### Exercise instructions
Range to repeat from the listing below: the line containing "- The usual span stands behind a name" down to the line containing "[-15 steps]", both included. Copy it exactly, pictures excluded, and add nothing else.

### Extracted entries
* * * * * * *

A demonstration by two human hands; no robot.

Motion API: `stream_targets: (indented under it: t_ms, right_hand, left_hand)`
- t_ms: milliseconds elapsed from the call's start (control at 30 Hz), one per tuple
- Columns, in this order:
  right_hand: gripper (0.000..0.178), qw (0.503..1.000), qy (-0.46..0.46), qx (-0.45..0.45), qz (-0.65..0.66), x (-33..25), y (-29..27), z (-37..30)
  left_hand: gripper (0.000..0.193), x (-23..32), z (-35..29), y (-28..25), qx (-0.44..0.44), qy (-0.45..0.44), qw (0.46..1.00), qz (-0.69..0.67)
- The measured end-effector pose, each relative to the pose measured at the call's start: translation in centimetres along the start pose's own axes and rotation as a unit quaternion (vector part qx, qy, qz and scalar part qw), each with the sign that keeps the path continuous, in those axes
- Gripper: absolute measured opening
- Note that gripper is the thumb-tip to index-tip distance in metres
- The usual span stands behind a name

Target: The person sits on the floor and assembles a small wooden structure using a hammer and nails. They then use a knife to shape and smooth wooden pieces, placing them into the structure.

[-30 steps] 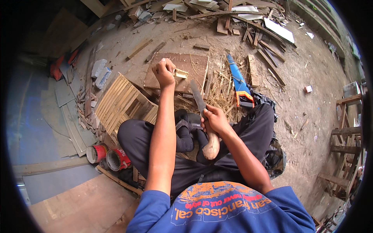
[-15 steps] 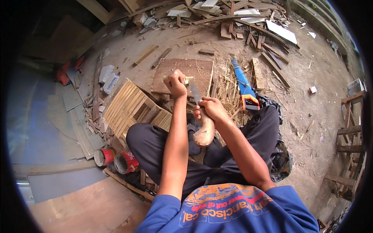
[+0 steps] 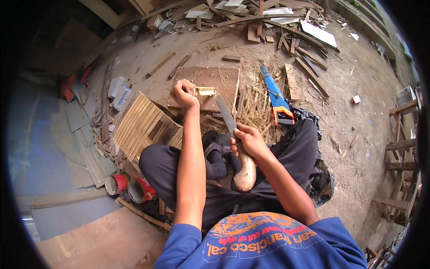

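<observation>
The left arm (image 3: 191,166) is extended forward, nearly straight, and the left hand (image 3: 183,93) is closed into a fist. The right arm (image 3: 301,207) is bent at the elbow, its forearm (image 3: 282,179) angled inward; the right hand (image 3: 249,141) is held closer to the torso (image 3: 264,244), curled in a firm grip.

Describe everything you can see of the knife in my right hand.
The knife has a long, narrow, grey blade that looks like metal and a thick, pale, wooden-looking handle curving to a bulbous butt. The right hand's grip closes around the handle's blade end. The blade points forward and slightly left, its tip close to the pale yellow piece in the left hand's grip; whether they touch is unclear. The butt shows over the dark trousers.
</observation>
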State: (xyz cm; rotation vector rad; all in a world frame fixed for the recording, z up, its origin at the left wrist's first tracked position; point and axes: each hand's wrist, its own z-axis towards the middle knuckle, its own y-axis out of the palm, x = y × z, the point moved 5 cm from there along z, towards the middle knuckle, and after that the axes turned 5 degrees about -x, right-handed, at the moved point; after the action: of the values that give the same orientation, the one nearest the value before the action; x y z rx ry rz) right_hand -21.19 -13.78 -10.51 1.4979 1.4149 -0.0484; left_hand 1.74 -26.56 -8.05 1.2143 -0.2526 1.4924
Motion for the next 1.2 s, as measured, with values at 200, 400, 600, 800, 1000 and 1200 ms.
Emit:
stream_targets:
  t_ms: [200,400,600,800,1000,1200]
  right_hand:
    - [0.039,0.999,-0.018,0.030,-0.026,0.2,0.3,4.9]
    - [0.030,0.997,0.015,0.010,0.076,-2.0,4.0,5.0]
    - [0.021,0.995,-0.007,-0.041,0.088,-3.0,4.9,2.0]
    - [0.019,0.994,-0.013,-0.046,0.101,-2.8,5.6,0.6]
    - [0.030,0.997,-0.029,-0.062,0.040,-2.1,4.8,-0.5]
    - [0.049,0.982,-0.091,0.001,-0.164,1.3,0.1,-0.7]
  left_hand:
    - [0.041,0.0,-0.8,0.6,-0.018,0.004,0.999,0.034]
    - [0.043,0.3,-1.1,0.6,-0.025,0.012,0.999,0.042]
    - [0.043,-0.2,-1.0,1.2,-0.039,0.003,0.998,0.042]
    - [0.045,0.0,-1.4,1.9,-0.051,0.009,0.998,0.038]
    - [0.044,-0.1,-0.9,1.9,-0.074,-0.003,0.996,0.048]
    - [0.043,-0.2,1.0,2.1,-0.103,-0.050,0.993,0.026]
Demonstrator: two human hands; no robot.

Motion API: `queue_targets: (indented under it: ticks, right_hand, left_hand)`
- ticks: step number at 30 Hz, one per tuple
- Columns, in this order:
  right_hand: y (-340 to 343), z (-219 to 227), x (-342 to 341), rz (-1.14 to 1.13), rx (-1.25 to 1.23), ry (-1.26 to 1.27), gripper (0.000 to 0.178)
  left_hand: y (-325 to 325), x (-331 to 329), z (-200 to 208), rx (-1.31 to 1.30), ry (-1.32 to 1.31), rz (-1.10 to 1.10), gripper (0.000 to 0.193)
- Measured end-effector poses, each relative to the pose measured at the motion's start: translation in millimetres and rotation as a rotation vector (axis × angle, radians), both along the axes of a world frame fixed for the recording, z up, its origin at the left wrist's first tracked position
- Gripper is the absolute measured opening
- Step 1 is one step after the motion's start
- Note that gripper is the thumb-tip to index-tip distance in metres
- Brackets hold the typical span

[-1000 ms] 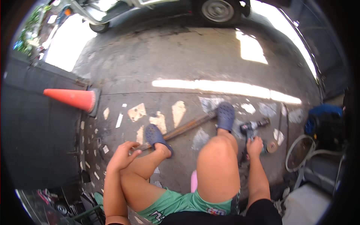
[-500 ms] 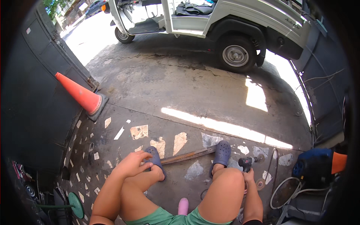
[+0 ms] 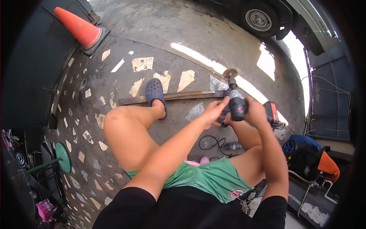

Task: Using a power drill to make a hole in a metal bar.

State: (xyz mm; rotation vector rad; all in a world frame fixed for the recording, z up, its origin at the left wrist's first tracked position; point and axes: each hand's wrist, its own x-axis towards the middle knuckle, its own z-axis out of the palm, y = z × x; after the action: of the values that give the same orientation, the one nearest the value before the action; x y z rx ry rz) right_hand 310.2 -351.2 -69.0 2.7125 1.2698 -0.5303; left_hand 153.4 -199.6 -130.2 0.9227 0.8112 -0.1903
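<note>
My right hand (image 3: 256, 112) grips a cordless drill (image 3: 238, 107) by its handle, raised over my right foot. A round wire brush wheel (image 3: 230, 72) is fitted at the drill's tip, pointing away from me. Beside the drill body is my left hand (image 3: 213, 113), fingers apart; whether a fingertip touches the drill I cannot tell. A long metal bar (image 3: 179, 95), partly rusty brown and partly shiny, lies on the ground crosswise before me. My left clog (image 3: 154, 91) rests across it; the right clog is mostly hidden behind my hands and the drill.
A corded power tool (image 3: 231, 146) lies between my legs. Paper-like scraps (image 3: 142, 64) dot the concrete. An orange cone (image 3: 78, 28) stands far left, a green disc on a bar (image 3: 63, 157) nearer. At right is a blue and black machine (image 3: 301, 147); a vehicle wheel (image 3: 259, 20) stands beyond.
My right hand has lifted the drill from beside my right knee to in front of me. My left hand has moved right, from my left foot to the drill. The view has tilted down.
</note>
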Motion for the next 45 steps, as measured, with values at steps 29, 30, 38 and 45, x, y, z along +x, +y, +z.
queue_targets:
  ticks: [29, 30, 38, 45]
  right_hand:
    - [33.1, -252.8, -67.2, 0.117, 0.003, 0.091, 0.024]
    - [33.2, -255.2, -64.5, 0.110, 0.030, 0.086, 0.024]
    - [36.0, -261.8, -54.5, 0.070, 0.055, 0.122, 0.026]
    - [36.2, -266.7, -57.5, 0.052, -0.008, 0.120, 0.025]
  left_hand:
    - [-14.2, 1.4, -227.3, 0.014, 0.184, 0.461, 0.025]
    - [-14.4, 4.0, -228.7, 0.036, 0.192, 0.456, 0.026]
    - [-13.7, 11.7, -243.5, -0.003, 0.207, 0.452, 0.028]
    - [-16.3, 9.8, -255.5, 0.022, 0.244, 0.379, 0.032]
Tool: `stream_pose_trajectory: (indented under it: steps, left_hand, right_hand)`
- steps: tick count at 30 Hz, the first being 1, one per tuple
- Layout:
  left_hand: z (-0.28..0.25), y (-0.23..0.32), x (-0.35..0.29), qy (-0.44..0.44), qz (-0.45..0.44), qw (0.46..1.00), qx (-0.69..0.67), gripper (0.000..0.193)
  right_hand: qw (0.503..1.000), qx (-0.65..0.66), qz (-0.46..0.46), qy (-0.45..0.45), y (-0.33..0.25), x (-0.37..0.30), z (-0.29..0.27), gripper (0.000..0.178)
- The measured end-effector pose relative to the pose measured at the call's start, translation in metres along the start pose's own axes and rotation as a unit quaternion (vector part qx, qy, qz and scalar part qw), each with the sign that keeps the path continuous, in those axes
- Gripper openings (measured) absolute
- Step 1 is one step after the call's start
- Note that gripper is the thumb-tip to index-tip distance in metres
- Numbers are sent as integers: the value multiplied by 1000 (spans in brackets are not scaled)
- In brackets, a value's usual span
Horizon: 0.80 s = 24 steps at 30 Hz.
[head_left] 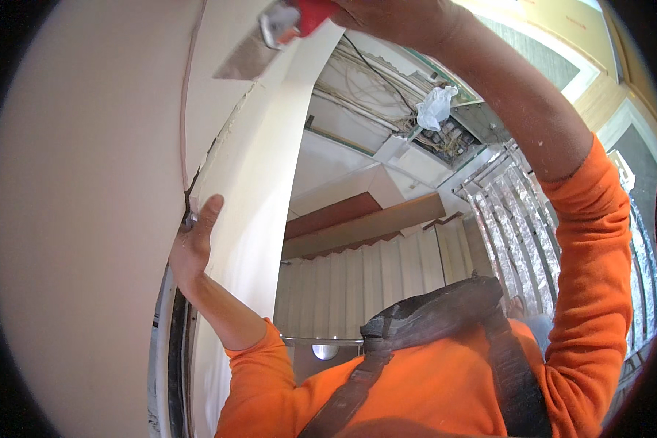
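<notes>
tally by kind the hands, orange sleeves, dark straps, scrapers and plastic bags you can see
Left hand and right hand: 2
Left sleeve and right sleeve: 2
Left strap and right strap: 2
Scraper: 1
Plastic bag: 1
Total: 8

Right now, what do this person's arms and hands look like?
The left hand and right hand are human and show no gloves; the right is partly cut off by the picture's edge. Creased, plain orange sleeves stop short of the wrists, leaving the forearms bare. No cables show on them.
</notes>
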<state>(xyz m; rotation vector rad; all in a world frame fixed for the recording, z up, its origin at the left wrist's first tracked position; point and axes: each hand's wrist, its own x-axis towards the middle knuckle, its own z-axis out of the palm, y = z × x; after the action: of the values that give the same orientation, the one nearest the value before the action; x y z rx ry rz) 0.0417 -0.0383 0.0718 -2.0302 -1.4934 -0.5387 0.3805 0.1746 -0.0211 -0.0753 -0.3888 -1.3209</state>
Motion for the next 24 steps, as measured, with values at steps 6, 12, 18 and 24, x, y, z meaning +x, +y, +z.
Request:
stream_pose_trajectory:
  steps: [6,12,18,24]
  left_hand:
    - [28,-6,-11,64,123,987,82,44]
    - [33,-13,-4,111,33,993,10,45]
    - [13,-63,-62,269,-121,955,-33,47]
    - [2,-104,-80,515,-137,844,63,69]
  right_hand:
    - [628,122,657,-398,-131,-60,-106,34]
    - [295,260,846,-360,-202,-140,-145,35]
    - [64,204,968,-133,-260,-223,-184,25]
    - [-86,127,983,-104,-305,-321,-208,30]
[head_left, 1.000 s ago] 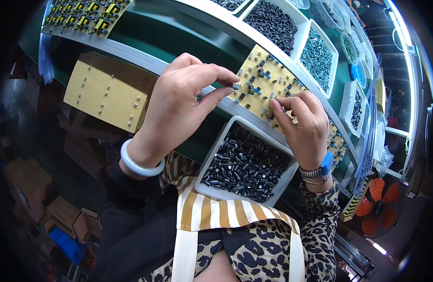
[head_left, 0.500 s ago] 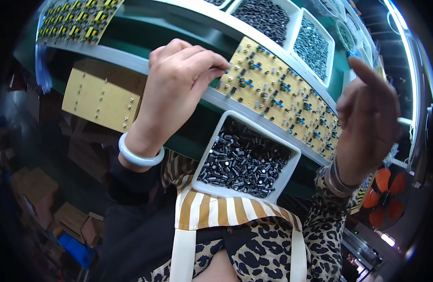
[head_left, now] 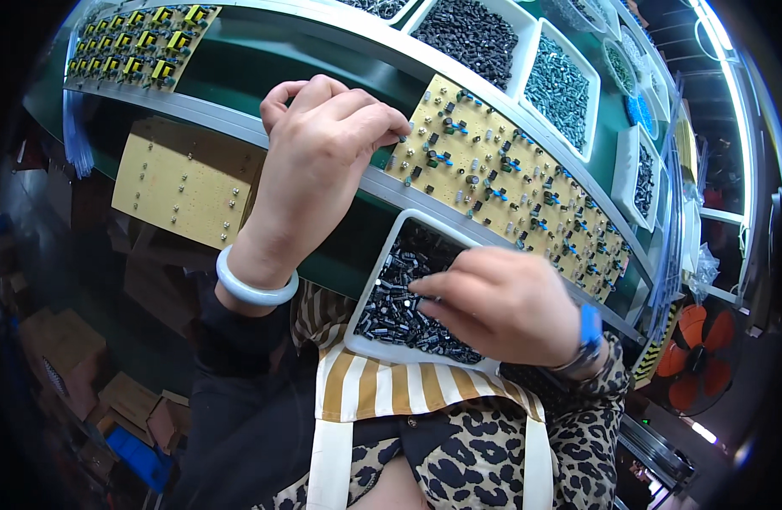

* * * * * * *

### Solution to this exercise
- The usual span stands behind a name

Target: The person sits on the floor and assembles a small wooden structure using a hammer and nails. They then use a knife to shape and smooth wooden pieces, placing them into the structure.

[-30 steps] 
[-15 steps] 

A complete answer has now been given to the exercise.